Building event-driven APIs for a modular microservices platform (part 1)

This is the first part of Human Managed’s event-driven API story. In this part, we cover the high-level decisions that we made to build this part of our platform. In the second part, we explore how we translated these high-level decisions into run-time components.

Note: All product names, logos, and brands are property of their respective owners. All company, product and service names used in this website are for identification purposes only. Use of these names, logos, and brands does not imply endorsement.

The Challenge

We had to build an event-driven modular platform. What does that even mean? There are two levels of conversation when you define something like this: the 50,000-feet-in-the-cloud view, and the sea-level view.

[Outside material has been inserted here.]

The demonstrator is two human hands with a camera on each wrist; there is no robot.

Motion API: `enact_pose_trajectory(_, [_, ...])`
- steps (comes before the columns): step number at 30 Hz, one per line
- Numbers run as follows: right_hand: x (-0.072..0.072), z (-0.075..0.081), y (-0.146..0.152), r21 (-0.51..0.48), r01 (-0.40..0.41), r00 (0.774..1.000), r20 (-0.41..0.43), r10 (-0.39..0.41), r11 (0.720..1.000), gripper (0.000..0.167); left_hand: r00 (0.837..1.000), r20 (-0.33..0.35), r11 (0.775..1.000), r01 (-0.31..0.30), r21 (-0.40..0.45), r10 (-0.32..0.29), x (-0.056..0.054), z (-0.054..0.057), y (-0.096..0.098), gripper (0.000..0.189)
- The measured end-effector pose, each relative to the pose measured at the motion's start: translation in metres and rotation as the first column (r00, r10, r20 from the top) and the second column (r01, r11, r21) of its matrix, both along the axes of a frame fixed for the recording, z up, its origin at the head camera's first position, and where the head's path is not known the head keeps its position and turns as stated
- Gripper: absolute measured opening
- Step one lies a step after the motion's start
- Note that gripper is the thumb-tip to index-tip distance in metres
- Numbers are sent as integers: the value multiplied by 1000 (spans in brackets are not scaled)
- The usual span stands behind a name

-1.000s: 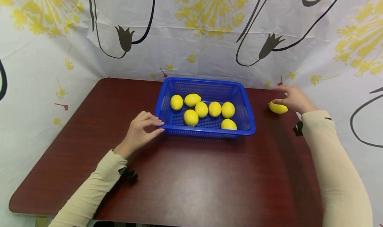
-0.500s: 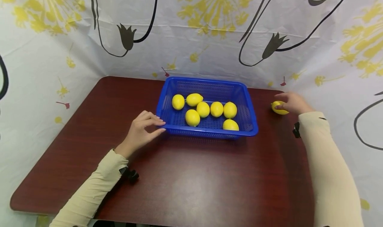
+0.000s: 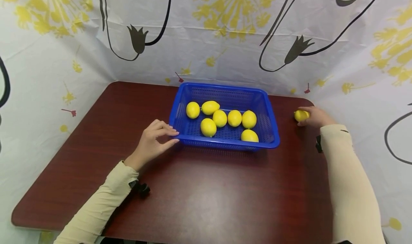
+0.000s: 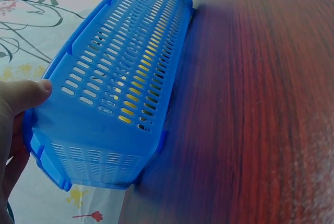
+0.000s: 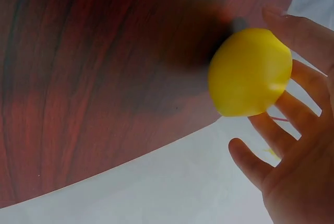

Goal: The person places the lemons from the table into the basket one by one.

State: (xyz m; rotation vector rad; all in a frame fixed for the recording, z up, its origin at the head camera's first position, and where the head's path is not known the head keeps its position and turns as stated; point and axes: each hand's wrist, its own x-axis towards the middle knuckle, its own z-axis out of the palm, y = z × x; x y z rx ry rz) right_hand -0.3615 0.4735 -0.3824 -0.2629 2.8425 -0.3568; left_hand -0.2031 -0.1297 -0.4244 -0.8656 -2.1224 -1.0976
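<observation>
A blue perforated plastic basket (image 3: 225,141) stands near the back of the table with several yellow lemons (image 3: 208,127) inside. My left hand (image 3: 150,140) pinches its front-left corner. In the left wrist view, the thumb (image 4: 28,92) lies against the rim and the other fingers go behind it. Off to the right of the basket, my right hand (image 3: 317,117) holds a single lemon (image 3: 300,115) near the table's far-right corner. The right wrist view shows that lemon (image 5: 250,72) between thumb and fingers, close over the wood, the little finger (image 5: 250,164) standing away from it.
The dark red wooden table (image 3: 206,194) spreads in front of the basket and to both sides. A white sheet (image 3: 193,47) with printed yellow and dark flowers hangs close behind the table and along its sides.
My right hand has come down onto the lone lemon and closed around it, turning it slightly. The left hand keeps its place at the basket's corner. The view has shifted a little.
</observation>
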Motion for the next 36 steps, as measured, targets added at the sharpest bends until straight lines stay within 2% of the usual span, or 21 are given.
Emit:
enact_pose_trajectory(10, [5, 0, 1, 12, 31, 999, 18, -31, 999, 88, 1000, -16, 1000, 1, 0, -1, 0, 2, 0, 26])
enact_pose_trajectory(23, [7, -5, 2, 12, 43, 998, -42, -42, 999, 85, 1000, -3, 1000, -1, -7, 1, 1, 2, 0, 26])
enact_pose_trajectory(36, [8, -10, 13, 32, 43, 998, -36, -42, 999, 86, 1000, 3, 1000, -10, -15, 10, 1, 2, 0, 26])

I’ll break it down into its constituents for you:

event-driven — what is an event? I believe there are only 3 things you need to remember: there is a time dimension involved, it generates data, it is of interest to you.
modular — think LEGO, LEGO, LEGO. The modular architecture needs a few things to be come together: loose coupling, reusability, and orchestration.
platform — there are many definitions of this, but I’ll settle on this one: it facilitates a broad set of interactions across a large number of people, processes, and technologies.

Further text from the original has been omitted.